Smashin' Transistors Favorite Sounds of 2020

It goes without saying that 2020 was a wreck. It was also a bit of a whirlwind too, right?

For me, the year started it out with a plan, I sold my house, left my somewhat cushy but now unrewarding (and underpaying) job and packed up the lovely wife & our cats, our stuff and moved to a new land seven and fifty hundred miles away from a place I had lived in for a tab over two decades. Job prospects were good, the area is beautiful and the arts, music and food scene is often considered one of the finest on the planet.

We arrived about the same week it became pretty obvious to anyone with more than half a brain that the pandemic was going to take on a strong hold for quite a long time. It became months of being pretty much a shut-in save for taking a whole lotta walks, job hunting, frugality and stressing out. 

While a majority the world is not out of the COVID woods for a spell yet, at least we can look forward to 2021 being hopefully better than the year we just lived through. Some trash is going to a dumpster (or at least being kicked to a curve though we all know we here in the USA are cursed with a bad penny and an offspring that came with it) and we can brush our hands of that toxic dirt. In the words of Michael Bruce (and recited by Vincent Furnier) though "We still have a long way to go."

Entering 2021, I am now back into the steady paycheck world. Working in a trade that I didn't plan to be in but enjoying it very much. As this new year progresses, I plan to become an expert at that gig (as I've learned over the past couple of months, the world needs really good vacuum repairmen. I've now seen the mess a person can do after consulting a YouTube DIY video of something they should've left to a professional. It's my job to fix their damaged done. People think you're performing some sort of magic when things are remedied.)

Setting out to do in 2021
  • To learn more about painters I enjoy and how they went about creating their works. And learn to paint. Watercolors to start.
  • To learn how to develop color film. Shooting film is a spendy habit as it is and sending it to the lab just adds to it. I've developed black and white film before but never color.

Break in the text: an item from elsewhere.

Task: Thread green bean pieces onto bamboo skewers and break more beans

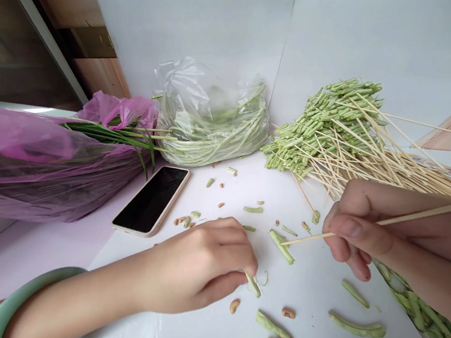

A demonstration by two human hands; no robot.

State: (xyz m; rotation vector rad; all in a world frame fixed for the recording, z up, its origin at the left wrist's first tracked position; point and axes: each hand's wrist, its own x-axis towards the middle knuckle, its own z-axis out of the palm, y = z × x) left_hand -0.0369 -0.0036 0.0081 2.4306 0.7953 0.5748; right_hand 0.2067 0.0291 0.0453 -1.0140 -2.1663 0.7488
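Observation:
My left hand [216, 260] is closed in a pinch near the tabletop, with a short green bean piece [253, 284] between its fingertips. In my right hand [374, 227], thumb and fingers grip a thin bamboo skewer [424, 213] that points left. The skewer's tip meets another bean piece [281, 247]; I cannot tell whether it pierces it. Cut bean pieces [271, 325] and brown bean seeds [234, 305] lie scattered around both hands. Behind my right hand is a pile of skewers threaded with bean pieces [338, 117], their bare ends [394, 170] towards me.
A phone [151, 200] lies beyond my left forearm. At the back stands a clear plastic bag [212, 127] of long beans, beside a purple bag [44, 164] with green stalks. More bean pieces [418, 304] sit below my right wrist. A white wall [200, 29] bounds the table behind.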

Also, this year, I want to develop some black & white film in alternate solutions like caffenol.
  • Think up a couple photography projects and make them happen.
  • Picking up more CLA skills and bringing back to life twice as many film cameras than I did in 2020. I just know simple basics so far.
  • Make a couple trips to the mountains. Make even more to the ocean.
  • Play guitar for at least a bit most days. Have some songs come out it. Find some people to play said songs with. Even if live shows don't become a thing, being made in a room where live sounds are being made is essential to my well being.
  • Write more again. That has really fallen by the wayside for some years.
  • Finding copies of the Cheater Slicks Refried Dreams and Don't Like You on vinyl somewhere out in the wild. The former I used to have but met its demise one night after crashing onto a cement basement floor in Michigan and scattering into a few pieces. The latter I only have on CD.
  • Take a lot of walks with my wife. She rules.
  • Visiting with my kids. Both them getting here in NC when they can and me up there in MI where they are leading their adult lives when I can. They both rule.
  • Learn Spanish beyond the semester I took in high school.
  • Not attending any funerals. I wish for that all those near and dear to me don't pass in 2021.
  • And, what I feel is the big pièce de résistance, getting Bancroft Records out of mothballs for over a decade. I got a couple things in the taking stages already. After all the details are situated and finances crunched, more will follow.
When it's all said and done, there was a lot of time to absorb music in 2020. There was A LOT of music that came out in 2020 too. In alphabetical order, here's 30 things from the year I really enjoyed listening to quite a bit.

ASTUTE PALATE- s/t: Ever go out to the farmland, much on liberty caps and then study the land for how music should sound once back to the city? If Astute Palate, comprised of members of Writhing Squares, Lantern and Clockcleaner (along with David Nance lending a hand), ever did, they returned to paved roads with an idea of psych-country that's feasting on as much punk of the proto sort as it is early college rock's diet of Neil & Crazy Horse. (Richie Records)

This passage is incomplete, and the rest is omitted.